* [What you are asked to do] Exactly the lines starting at the line containing "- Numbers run" and ending at the line containing "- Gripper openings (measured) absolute" are to be written out from the listing below, both included.

------------------------------------------------------------------------

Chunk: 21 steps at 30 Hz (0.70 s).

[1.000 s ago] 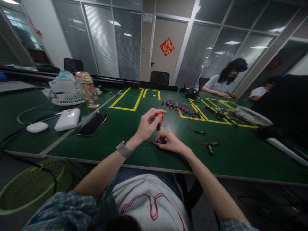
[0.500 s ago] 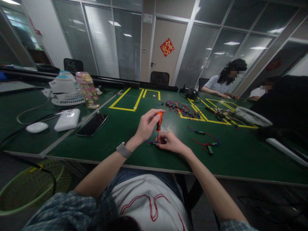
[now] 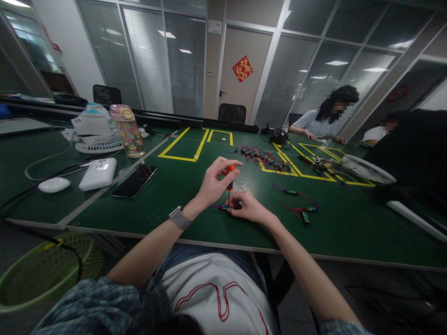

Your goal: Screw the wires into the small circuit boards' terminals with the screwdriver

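Observation:
An orange-and-black screwdriver [image 3: 230, 187] stands upright, its tip down at a small circuit board [image 3: 223, 208] with coloured wires on the green table. My left hand [image 3: 217, 180] is closed around the screwdriver's handle, with the thumb in front and the index finger over the top. My right hand [image 3: 249, 207] pinches at the board's right end beside the screwdriver's shaft; its fingertips partly hide the board. To the right lie a few more wired circuit boards [image 3: 306, 217], their red and blue leads loosely curled.
Beyond my hands is a heap of wired boards [image 3: 267, 159]. On the left are a phone [image 3: 134, 181], a white box-shaped device [image 3: 98, 174], a pink-lidded bottle [image 3: 127, 132] and a fan [image 3: 96, 130]. A person [image 3: 324, 116] sits at the far right. The table's front edge [image 3: 209, 244] runs close to me.
My left thumb and fingers have shifted on the screwdriver's handle, the thumb now lying across it. My right hand and the board have stayed in place. The person's hand at far right moved left.

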Tool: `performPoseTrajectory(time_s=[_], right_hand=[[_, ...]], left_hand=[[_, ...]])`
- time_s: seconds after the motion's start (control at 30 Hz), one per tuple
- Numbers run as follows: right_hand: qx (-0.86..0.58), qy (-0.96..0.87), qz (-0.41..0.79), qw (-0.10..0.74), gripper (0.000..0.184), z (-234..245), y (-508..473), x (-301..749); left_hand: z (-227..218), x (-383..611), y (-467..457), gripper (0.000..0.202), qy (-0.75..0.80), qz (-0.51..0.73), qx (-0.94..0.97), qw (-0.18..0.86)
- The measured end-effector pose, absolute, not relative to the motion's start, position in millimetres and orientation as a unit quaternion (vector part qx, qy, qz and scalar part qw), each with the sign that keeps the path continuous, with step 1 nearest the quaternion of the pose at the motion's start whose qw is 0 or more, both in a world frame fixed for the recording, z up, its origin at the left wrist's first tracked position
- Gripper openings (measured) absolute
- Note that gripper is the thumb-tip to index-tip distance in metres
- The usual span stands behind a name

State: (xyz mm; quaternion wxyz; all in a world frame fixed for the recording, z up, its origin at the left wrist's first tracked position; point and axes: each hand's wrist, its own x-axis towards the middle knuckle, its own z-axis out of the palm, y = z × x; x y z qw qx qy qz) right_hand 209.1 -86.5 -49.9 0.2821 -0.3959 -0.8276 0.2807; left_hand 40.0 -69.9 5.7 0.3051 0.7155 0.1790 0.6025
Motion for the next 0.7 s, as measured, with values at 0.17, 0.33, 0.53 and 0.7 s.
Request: performPoseTrajectory(time_s=[0.17,0.33,0.53,0.7], right_hand=[[-0.395,-0.828,0.281,0.281,0.01,-48.7,-87.1,209.1],[-0.398,-0.828,0.281,0.276,0.009,-47.5,-88.0,208.8],[-0.399,-0.83,0.279,0.273,0.011,-48.7,-87.4,209.9],[-0.401,-0.828,0.286,0.268,0.013,-48.4,-87.3,210.0]], left_hand=[[5.7,38.2,-71.0,0.031,0.167,0.583,0.73,0.317],[3.2,40.4,-70.0,0.025,0.181,0.591,0.729,0.294],[3.5,41.2,-68.9,0.013,0.195,0.621,0.72,0.241],[3.6,40.6,-67.1,0.008,0.187,0.625,0.718,0.244]])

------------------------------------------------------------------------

* [Task output]
- Numbers run as follows: right_hand: qx (-0.86..0.58), qy (-0.96..0.87), qz (-0.41..0.79), qw (-0.10..0.74), gripper (0.000..0.184), z (-234..245), y (-508..473), x (-301..749); left_hand: z (-227..218), x (-383..611), y (-467..457), gripper (0.000..0.202), qy (-0.75..0.80), qz (-0.51..0.73), qx (-0.94..0.97), qw (-0.18..0.86)
- The measured end-effector pose, absolute, not relative to the motion's start, position in millimetres and orientation as a unit quaternion (vector part qx, qy, qz and scalar part qw), each with the sign that keeps the path continuous, with step 1 nearest the quaternion of the pose at the motion's start whose qw is 0 or more, both in a world frame fixed for the recording, z up, its origin at the left wrist's first tracked position
- Gripper openings (measured) absolute

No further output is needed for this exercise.